To provide centralized visibility, modern industrial environments increasingly integrate SCADA or SCADA-like approaches but must take care not to introduce new IT risks to existing systems. To mitigate both accidents and threats, a monitoring-only SCADA approach offers an effective alternative to traditional SCADA deployments by enabling secure, read-only access to critical data while preserving validated logic and legacy system behavior. The following use case, authored by Control and Automation Engineer, Eddy Alan, documents a real-world implementation of a monitoring-only SCADA integration for a critical energy system, focused strictly on monitoring, cybersecurity, and system governance.
Problem
The challenge was to integrate a remote, critical energy system into a SCADA environment with a strict focus on monitoring only. The objective was to eliminate silent failures and improve operational visibility, without introducing remote control or any additional risk to the protection system.
Architecture and Approach
- Secure MQTT was used as the transport layer, with AWS IoT Core acting as the broker.
- The G01 was deployed as an edge gateway, bridging MQTT to OPC UA and abstracting integration complexity from the SCADA.
- Within the critical energy system, a Weintek cMT-2078X HMI was used as a bridge between Modbus RTU and MQTT, allowing safe data extraction from legacy equipment without any modification to protection or control logic.
- The SCADA (in this case, Weintek FHDX-820, although the approach is SCADA-agnostic) consumes data strictly in read-only mode.
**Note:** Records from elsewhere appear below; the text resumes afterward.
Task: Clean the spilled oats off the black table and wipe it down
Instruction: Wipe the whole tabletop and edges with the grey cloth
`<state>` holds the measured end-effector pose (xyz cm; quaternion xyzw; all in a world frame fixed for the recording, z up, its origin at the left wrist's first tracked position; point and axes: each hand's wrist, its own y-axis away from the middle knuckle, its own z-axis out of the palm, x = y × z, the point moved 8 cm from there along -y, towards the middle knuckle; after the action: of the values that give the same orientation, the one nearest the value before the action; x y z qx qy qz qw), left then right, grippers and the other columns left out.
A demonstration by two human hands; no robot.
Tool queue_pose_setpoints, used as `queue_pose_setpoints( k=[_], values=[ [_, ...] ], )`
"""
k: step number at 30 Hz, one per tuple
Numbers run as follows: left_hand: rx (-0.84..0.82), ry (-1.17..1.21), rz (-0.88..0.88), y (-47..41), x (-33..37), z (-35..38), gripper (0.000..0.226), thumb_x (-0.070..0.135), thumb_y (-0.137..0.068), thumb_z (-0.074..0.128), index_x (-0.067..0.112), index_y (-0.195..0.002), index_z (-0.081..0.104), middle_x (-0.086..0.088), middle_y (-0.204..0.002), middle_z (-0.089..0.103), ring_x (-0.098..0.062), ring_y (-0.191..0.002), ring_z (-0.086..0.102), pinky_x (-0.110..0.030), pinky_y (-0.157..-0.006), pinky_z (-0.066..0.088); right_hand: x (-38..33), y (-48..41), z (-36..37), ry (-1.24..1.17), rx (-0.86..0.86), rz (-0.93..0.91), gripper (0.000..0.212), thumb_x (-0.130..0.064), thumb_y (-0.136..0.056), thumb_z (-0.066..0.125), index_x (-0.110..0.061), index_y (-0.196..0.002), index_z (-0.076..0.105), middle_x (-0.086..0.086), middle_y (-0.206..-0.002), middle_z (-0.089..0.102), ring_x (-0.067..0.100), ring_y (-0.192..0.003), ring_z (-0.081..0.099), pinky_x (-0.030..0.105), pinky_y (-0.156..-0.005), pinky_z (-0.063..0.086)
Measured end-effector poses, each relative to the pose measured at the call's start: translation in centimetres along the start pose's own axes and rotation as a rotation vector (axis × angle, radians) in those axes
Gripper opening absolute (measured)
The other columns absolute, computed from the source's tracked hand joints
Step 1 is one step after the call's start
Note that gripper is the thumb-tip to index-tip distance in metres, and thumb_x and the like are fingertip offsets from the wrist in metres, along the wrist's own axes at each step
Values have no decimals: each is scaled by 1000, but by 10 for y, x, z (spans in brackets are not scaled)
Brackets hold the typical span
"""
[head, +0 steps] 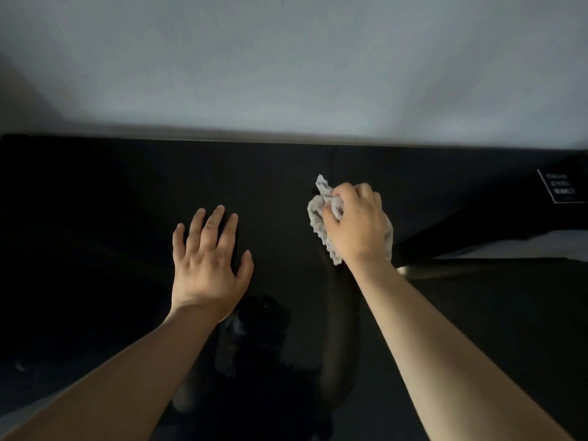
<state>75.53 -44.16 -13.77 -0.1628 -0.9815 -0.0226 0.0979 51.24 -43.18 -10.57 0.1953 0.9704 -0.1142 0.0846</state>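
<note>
A crumpled pale cloth (316,218) is gripped in the right hand (353,224), with the fingers curled round it and folds bunched out on the hand's left. It is held low on the black tabletop (95,202). The left hand (210,265) is laid flat, fingers straight and spread, well left of the right hand. One pale speck (19,366), too small to identify, is seen far left of the left hand.
</note>
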Motion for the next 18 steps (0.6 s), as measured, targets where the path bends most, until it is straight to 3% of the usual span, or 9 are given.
queue_pose_setpoints(
  k=[2,6,10,15,18],
  values=[
    [-7,-4,4,-1,0,0,67,51,-89,25,17,-146,33,-5,-155,25,-26,-146,10,-48,-118,5,1,37,-13,-63,35,-3,24,-46,-82,54,-23,-87,59,-3,-89,56,19,-80,53,27,-59,34],
    [-14,-14,9,0,0,0,67,51,-90,24,17,-146,32,-5,-155,24,-27,-146,10,-50,-118,5,0,125,-31,-128,-130,-38,23,-53,-81,53,-30,-82,55,-13,-82,50,8,-73,50,26,-60,44],
    [-7,-17,26,0,1,0,67,51,-90,24,16,-146,33,-7,-155,25,-28,-145,12,-51,-118,6,2,172,-49,-263,-197,-13,13,-43,-75,56,-30,-74,55,-14,-73,50,6,-65,52,27,-52,48],
    [4,-11,31,2,1,1,63,47,-92,28,15,-146,33,-8,-155,25,-29,-145,11,-51,-118,6,13,93,-77,-283,83,29,18,-45,-78,55,-28,-81,60,-10,-85,53,12,-81,55,33,-62,48],
    [16,-2,34,3,1,1,61,45,-93,35,15,-146,33,-7,-155,24,-28,-145,10,-50,-118,5,28,51,-47,-199,50,126,14,-40,-83,57,-29,-88,64,-8,-94,54,15,-89,55,38,-67,53]
  ],
)
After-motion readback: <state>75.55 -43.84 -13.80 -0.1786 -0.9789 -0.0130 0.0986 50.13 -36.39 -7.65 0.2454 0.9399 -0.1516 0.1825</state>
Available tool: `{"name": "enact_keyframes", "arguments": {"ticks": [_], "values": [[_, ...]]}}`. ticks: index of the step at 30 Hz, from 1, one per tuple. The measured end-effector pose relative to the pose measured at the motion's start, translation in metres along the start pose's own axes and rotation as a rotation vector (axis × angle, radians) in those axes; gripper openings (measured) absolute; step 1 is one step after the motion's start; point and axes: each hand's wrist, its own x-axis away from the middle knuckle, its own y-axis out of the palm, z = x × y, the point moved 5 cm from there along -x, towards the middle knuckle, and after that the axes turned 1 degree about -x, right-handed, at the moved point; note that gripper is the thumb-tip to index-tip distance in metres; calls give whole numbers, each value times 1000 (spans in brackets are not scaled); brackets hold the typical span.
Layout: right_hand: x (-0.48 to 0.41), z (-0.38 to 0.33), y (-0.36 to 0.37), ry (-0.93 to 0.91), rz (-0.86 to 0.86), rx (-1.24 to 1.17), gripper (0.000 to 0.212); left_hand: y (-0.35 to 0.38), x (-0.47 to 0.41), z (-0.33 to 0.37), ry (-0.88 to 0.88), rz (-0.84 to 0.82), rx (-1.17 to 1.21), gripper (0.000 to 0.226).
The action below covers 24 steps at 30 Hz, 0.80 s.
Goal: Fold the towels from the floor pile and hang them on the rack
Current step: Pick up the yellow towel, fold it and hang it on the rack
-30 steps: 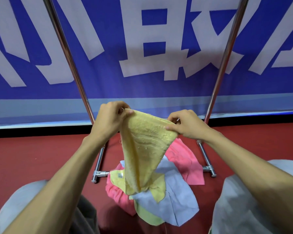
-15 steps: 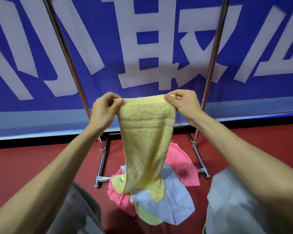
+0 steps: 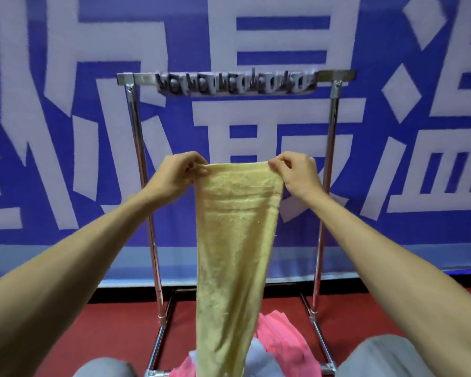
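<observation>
My left grip (image 3: 181, 172) pinched one top corner of the yellow towel (image 3: 237, 240) and my right grip (image 3: 297, 171) pinched the other. The fingers of both were curled round the edge, which ran taut and level between them. The towel hung in the air as a long narrow strip, in front of the rack (image 3: 136, 131) and well below its top bar (image 3: 142, 77), apart from it. From the side facing me I could not tell whether it was a single layer or doubled over. Its lower end ran off the bottom of the view, so where it stopped was cut off.

On the red floor (image 3: 120, 322) behind the strip lay the pile. A pink towel (image 3: 283, 341) sat just to the right and a pale blue one (image 3: 259, 360) at the foot, both partly covered by the strip and cropped by the frame. What lay beneath them was hidden.

Along the top bar sat a row of grey fittings (image 3: 237, 83), too blurred for me to say whether they were clips or hooks. Both uprights of the rack passed behind my wrists. Behind the rack stood a blue banner (image 3: 65, 104) with large white characters, all cropped. My grey trouser knees (image 3: 378, 357) showed only in part at the bottom edge.
</observation>
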Motion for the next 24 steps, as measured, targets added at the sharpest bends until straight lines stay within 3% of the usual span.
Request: {"name": "enact_keyframes", "arguments": {"ticks": [4, 7, 11, 13, 15, 18, 24], "values": [[-23, -37, -21, -154, 13, 3, 13, -39, -32, 21, 22, 108, -121, 15], [-40, -59, -39, -276, 26, 96, 15, -62, -50, 37, 75, 101, -201, 14], [-64, -88, -63, -341, 152, 141, 14, -94, -73, 65, 155, 190, -181, 11], [-70, -103, -78, -344, 278, 176, 16, -106, -78, 76, 173, 321, -99, 9], [-68, -107, -86, -328, 369, 238, 17, -103, -74, 85, 219, 342, -102, 9], [-58, -85, -73, -236, 255, 274, 13, -81, -64, 81, 251, 276, -205, 24], [-53, -66, -65, -168, 249, 116, 13, -65, -62, 60, 137, 291, -46, 10]]}}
- No commands or control logic are exposed; all protection and control functions remain fully local to the energy system.
A key aspect of the solution was IT security and governance. Due to restrictive IT policies, the G01 stood out by acting as a physical DMZ, isolating the critical system from the corporate network and the cloud. This enabled integration without requiring changes to IT security policies, firewall rule modifications, or additional port openings.
Another decisive factor was architectural simplicity. There was no need for an industrial PC, external middleware, or tools such as Node-RED. The entire solution was implemented exclusively using the Weintek ecosystem, reducing failure points, software dependencies, and maintenance effort.
Additionally, the use of EasyAccess 2.0 enabled secure remote access to the system, allowing navigation, operation, diagnostics, and configuration changes when required, without additional licensing or subscription costs, greatly simplifying long-term support and maintenance.
For broader visibility, Weincloud was used as a web-based SCADA, allowing the substation status to be viewed by different users from any location, strictly for monitoring and decision-making purposes, while preserving the principle of observation without control.
Results
- Continuous 24/7 monitoring of the critical energy system.
- Active notifications using Weintek’s native push notification service, integrated with Telegram, ensuring alerts reach responsible personnel at any time.
- Practical tests under real conditions confirmed reliable alarm delivery and expected system behavior.
- The solution moved beyond a proof of concept and became an operational asset within the company’s risk management strategy.
- Compared to traditional architectures based on industrial PCs and corporate SCADA systems, the solution achieved an approximately six-times lower cost, while also significantly simplifying diagnostics due to fewer software layers and fewer potential points of failure.
- The solution has no recurring costs (monthly or annual fees), making it economically viable over the entire lifecycle of the system.
Overall Value
Overall, the value of the solution was not in adding intelligence or control, but in achieving reliable visibility, secure remote access, and timely notifications, without increasing operational risk.
What This Means for HMI-Based SCADA Architecture
This use case illustrates how an HMI and protocol gateway may be utilized to provide secure monitoring-only SCADA integration for a critical energy system, delivering centralized visibility and operational insight without compromising system integrity. By prioritizing read-only access, secure communication methods such as industrial MQTT monitoring, and architectural simplicity, the solution demonstrates that legacy system modernization does not require centralized control or reengineering of existing control logic. Instead, a well-structured HMI-based SCADA architecture can provide visibility, security, and reliability while respecting the constraints of critical and legacy infrastructure.
Key Takeaways:
- Supporting multiple protocols is essential for meeting strict application needs.
- The protocol chosen should always reflect the structure, processing speed, and feature requirements of the application.